Work instructions
Go line by line through the listing below and copy those that hold "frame".

*** Given information Section Begins ***

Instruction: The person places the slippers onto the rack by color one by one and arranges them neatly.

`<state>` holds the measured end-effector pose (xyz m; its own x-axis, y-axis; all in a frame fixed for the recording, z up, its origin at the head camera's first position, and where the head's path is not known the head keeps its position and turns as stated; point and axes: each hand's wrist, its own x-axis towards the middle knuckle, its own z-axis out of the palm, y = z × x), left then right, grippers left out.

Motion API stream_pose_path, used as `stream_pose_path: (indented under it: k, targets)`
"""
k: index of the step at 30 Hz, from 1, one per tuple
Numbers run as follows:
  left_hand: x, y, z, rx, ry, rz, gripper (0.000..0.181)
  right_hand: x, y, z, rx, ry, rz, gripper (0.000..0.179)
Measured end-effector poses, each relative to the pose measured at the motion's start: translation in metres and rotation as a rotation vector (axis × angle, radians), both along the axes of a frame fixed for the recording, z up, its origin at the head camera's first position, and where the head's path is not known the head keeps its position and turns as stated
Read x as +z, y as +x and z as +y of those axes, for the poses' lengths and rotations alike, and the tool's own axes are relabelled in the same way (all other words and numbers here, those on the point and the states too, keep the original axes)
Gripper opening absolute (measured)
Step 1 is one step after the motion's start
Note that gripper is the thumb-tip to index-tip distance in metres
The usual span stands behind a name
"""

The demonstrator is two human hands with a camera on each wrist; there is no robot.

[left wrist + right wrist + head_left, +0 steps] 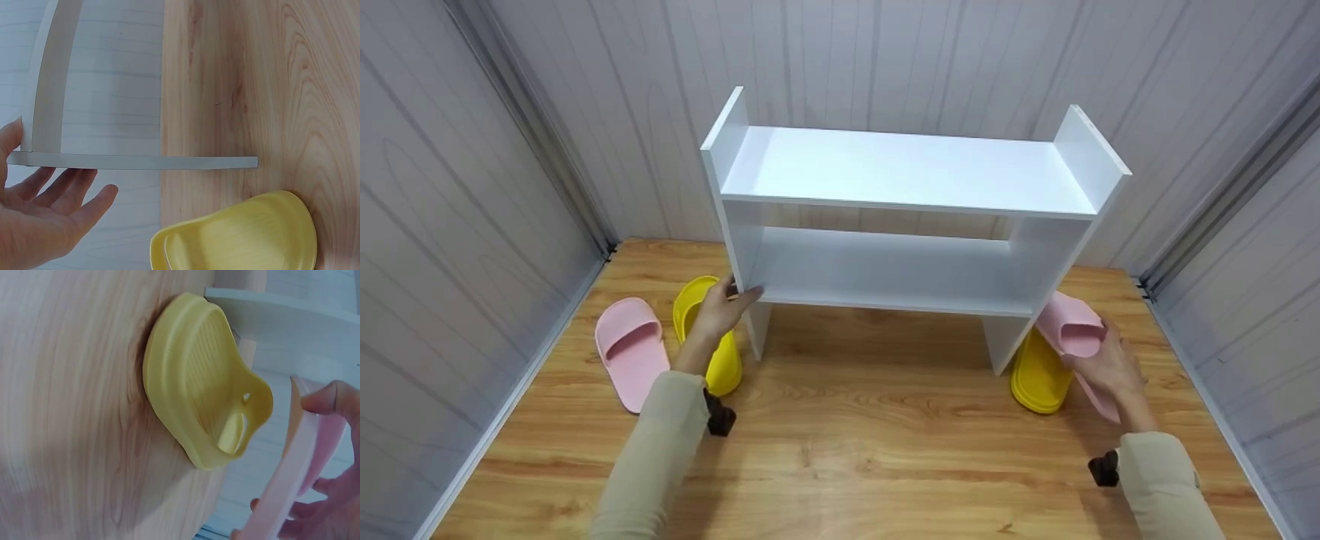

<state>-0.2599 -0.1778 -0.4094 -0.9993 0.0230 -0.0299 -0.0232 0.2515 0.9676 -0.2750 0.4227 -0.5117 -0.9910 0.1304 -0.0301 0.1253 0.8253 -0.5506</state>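
A white two-tier shelf rack [900, 172] stands upright on the wood-look floor. My left hand [718, 309] grips its left side panel at the lower shelf, thumb on one face and fingers on the other, as the left wrist view shows. On the right, my right hand [1110, 366] holds a pink slipper [1065, 315] by its edge. That slipper is tilted and raised beside the right yellow shoe [1041, 379], which lies by the rack's right leg. Under my left forearm is the other yellow shoe [725, 367], partly hidden.
Another pink slipper [631, 360] lies flat on the floor at the far left. A panelled back wall [915, 60] stands behind the rack, and side walls close in the left and right. Both sleeves carry a small black wrist device.
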Motion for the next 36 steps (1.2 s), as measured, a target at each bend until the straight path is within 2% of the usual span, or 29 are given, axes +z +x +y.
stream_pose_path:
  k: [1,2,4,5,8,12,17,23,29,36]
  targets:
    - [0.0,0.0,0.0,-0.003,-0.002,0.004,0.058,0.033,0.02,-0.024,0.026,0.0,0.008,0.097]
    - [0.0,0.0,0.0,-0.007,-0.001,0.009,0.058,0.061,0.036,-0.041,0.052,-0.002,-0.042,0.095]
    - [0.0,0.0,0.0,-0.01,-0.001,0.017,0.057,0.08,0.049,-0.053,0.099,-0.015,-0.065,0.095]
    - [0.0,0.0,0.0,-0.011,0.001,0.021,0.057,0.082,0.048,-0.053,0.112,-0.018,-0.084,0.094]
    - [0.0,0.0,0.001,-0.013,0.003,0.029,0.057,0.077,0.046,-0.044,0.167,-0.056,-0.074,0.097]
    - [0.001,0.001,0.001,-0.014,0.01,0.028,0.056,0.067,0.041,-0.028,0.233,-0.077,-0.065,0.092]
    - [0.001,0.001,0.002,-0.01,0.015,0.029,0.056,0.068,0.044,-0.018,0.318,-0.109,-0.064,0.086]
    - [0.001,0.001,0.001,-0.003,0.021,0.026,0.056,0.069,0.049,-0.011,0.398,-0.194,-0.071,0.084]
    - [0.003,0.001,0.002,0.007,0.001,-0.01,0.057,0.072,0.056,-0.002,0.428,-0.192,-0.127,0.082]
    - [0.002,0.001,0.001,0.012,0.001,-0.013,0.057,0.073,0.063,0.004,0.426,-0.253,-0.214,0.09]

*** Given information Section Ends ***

Solution to this exercise
`<state>` holds the measured end-effector pose (xyz m; its own x-axis, y-axis; all in a frame fixed for the recording, z up, its origin at the head camera's first position, and where the head's path is not known the head keeps its position and turns as stated; point and axes: each hand's wrist, its own x-axis towards the middle knuckle, its own z-axis out of the palm, y = z × x), left then right, grippers left out.
Measured end-effector poses, each relative to the pose measured at the motion's start: translation in metres and rotation as a rotation vector (axis × angle, radians), both along the axes of a frame fixed for the recording, z up, its origin at the head camera's first position, and where the head's path is not known the head keeps its position and turns as stated

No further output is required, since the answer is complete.